Task brief:
In the records that follow, find the line with "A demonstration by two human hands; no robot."; from there, retype every line exactly through the line with "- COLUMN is", which also belongs to the answer.

Saved data entries
========================================================================
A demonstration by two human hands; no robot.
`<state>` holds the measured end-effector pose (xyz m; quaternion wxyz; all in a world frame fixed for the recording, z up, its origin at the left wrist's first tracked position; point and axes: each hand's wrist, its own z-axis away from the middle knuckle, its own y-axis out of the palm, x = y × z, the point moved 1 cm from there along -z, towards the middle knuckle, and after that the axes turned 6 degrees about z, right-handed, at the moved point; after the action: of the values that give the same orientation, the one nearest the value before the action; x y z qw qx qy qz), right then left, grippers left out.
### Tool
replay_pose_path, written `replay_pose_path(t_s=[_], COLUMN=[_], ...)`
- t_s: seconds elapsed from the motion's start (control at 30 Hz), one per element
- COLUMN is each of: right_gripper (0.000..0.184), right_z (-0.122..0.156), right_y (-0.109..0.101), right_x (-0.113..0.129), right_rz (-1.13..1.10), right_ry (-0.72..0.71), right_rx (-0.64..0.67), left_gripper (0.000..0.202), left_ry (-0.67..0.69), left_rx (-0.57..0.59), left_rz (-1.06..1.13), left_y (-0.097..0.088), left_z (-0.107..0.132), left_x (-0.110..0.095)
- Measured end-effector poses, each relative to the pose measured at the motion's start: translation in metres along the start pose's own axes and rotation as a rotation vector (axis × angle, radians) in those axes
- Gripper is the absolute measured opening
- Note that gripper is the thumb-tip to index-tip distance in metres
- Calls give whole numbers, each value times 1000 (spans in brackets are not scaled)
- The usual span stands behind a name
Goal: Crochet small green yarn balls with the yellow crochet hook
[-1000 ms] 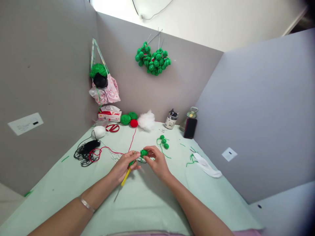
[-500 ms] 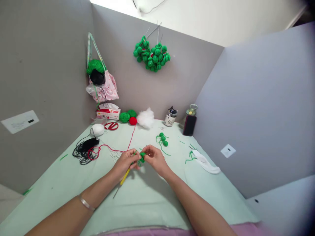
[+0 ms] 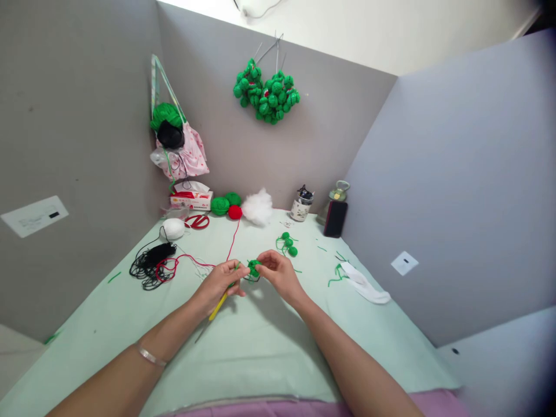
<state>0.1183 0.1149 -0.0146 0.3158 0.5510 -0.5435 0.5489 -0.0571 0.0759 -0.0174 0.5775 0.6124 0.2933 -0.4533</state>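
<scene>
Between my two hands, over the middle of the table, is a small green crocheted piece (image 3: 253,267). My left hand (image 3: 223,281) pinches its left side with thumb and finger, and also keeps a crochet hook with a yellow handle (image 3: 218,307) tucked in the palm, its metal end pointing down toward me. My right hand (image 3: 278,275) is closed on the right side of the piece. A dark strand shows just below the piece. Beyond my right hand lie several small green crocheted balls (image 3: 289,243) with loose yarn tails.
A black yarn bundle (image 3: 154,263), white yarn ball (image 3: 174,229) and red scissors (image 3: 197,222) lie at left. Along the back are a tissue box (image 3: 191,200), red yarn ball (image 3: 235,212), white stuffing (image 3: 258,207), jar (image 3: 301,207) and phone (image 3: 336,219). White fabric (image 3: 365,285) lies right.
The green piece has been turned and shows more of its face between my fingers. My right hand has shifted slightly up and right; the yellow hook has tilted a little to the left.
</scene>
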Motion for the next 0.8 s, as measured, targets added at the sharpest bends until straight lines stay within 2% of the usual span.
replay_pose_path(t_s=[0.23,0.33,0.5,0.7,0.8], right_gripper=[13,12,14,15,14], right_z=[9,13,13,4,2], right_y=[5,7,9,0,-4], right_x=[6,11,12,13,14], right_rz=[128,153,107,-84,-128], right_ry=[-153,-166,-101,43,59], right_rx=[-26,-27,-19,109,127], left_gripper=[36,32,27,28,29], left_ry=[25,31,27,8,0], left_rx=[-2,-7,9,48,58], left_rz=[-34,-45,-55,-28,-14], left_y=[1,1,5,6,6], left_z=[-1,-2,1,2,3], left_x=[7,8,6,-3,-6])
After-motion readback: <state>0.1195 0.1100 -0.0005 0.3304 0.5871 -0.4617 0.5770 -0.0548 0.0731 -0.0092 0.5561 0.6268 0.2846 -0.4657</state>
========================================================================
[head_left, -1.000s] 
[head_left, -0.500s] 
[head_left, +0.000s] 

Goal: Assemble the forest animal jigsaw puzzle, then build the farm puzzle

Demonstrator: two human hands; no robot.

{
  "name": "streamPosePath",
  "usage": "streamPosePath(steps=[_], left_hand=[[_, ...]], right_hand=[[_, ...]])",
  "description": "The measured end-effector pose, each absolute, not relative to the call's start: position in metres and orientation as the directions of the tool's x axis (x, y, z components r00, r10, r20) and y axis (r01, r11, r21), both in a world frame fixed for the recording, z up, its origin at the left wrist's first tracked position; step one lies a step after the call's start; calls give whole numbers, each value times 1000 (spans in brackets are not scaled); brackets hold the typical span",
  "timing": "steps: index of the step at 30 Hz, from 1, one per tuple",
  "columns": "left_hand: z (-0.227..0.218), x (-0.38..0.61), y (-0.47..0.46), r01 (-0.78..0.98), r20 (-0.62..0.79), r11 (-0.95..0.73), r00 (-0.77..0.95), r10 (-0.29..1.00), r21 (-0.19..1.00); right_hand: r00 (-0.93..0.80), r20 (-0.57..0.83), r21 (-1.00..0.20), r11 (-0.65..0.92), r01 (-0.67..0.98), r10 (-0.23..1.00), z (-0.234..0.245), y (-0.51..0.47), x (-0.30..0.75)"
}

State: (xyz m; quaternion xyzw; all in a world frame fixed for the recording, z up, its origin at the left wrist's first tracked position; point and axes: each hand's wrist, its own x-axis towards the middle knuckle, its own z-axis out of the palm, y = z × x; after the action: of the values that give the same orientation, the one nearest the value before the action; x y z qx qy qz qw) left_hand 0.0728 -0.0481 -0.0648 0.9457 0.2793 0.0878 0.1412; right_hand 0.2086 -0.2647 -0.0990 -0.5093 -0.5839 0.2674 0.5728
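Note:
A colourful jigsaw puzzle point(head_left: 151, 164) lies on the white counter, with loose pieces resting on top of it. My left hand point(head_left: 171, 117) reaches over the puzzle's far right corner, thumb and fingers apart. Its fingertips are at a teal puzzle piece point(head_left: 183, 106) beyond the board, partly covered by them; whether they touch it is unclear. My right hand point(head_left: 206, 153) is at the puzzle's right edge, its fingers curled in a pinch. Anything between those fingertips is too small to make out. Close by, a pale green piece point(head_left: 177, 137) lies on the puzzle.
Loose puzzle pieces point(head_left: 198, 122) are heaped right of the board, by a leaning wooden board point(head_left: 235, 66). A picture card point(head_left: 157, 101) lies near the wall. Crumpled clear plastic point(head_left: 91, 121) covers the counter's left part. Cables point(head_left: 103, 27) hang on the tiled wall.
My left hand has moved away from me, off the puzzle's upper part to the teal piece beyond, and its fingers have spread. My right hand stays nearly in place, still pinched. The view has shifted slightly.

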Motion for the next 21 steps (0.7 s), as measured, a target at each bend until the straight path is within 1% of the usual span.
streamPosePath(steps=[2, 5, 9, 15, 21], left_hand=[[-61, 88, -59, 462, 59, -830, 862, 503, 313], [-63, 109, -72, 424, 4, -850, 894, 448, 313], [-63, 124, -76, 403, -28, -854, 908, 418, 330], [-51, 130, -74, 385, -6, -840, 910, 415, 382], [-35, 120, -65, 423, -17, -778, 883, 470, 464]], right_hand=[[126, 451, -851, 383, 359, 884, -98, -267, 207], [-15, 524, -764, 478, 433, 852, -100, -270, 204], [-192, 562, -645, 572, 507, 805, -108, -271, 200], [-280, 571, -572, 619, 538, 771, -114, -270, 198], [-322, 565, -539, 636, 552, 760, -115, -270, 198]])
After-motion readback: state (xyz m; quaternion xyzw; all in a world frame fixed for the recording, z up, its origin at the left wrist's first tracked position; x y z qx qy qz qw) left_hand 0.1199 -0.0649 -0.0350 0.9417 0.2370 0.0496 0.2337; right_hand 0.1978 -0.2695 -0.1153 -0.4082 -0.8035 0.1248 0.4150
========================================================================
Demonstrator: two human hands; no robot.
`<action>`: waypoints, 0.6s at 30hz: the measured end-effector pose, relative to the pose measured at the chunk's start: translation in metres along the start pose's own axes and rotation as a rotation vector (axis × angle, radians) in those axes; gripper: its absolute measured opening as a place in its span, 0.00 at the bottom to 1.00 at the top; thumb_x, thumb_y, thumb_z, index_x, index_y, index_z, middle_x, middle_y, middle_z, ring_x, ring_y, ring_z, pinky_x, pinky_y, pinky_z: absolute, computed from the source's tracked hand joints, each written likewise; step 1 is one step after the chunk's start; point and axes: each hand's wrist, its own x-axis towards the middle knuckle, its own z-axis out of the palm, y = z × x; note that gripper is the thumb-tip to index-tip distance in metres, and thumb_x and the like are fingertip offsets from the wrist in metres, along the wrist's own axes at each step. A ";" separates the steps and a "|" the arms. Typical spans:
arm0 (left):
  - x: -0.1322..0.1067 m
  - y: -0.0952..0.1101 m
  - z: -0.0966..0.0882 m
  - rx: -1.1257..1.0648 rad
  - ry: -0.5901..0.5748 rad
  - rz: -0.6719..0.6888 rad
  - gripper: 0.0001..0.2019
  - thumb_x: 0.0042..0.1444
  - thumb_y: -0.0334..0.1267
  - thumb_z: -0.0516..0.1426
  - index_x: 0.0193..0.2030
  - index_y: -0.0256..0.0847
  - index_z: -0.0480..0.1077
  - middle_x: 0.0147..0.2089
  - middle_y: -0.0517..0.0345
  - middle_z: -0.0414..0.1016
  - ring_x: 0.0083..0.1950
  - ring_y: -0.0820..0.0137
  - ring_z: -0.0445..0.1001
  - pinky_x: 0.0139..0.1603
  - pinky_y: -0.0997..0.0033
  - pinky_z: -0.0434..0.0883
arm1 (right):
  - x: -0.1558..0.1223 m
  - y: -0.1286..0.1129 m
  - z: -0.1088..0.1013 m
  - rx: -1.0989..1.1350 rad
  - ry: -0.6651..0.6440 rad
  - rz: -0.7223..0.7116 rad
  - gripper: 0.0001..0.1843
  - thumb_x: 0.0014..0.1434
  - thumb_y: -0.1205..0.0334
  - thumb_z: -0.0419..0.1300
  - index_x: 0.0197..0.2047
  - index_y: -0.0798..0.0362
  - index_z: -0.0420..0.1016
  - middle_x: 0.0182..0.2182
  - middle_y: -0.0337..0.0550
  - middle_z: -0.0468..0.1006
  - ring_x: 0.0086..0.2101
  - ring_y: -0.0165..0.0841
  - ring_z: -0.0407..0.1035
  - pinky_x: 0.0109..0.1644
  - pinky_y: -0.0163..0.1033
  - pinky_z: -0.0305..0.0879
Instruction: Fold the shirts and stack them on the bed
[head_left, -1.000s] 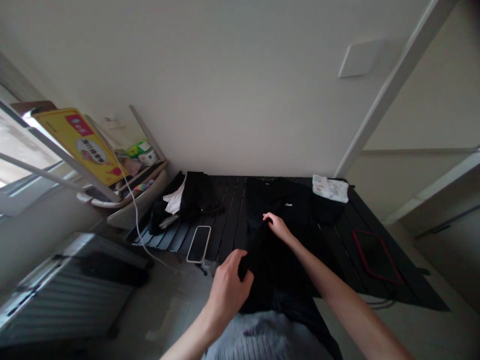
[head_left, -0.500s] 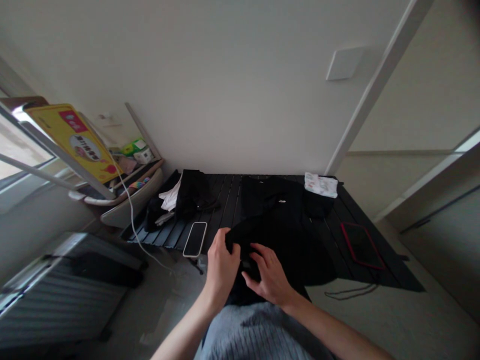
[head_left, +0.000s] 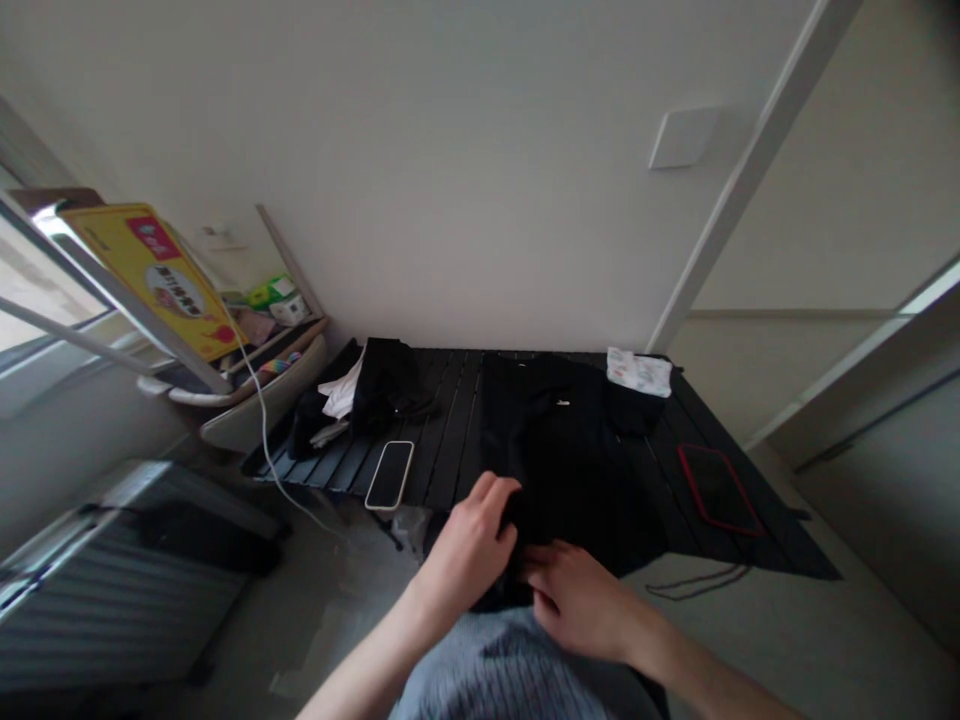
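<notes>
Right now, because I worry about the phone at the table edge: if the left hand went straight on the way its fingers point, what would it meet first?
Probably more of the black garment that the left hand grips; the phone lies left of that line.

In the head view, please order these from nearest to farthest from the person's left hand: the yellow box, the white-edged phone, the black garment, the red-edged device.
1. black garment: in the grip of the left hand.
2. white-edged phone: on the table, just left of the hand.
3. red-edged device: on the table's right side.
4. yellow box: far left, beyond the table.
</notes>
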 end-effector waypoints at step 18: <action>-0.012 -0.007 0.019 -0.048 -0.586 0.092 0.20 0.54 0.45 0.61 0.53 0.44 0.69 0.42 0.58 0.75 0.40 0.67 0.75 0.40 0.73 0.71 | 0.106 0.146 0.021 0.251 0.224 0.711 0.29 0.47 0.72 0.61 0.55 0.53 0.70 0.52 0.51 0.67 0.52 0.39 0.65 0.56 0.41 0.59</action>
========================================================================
Written answer:
A demonstration by two human hands; no robot.
`<state>` holds the measured end-effector pose (xyz m; quaternion wxyz; all in a world frame fixed for the recording, z up, its origin at the left wrist's first tracked position; point and axes: each hand's wrist, its own z-axis away from the middle knuckle, its own y-axis out of the palm, x = y × z, the point moved 1 cm from there along -z, towards the middle knuckle, and after that the axes turned 6 degrees about z, right-handed, at the moved point; after the action: of the values that give the same orientation, the one nearest the value before the action; x y z qw qx qy qz), right then left, grippers left out.
### Tool
replay_pose_path, written `replay_pose_path(t_s=[_], COLUMN=[_], ...)`
- t_s: seconds elapsed from the motion's start (control at 30 Hz), one per element
- COLUMN is each of: right_gripper (0.000..0.184), right_z (-0.122..0.156), right_y (-0.109..0.101), right_x (-0.113..0.129), right_rz (-1.13..1.10), right_ry (-0.72..0.71), right_rx (-0.64..0.67), left_gripper (0.000..0.202), left_ry (-0.67..0.69), left_rx (-0.57..0.59), left_rz (-1.06..1.13), left_y (-0.097..0.088), left_z (-0.107..0.132), left_x (-0.110..0.095)

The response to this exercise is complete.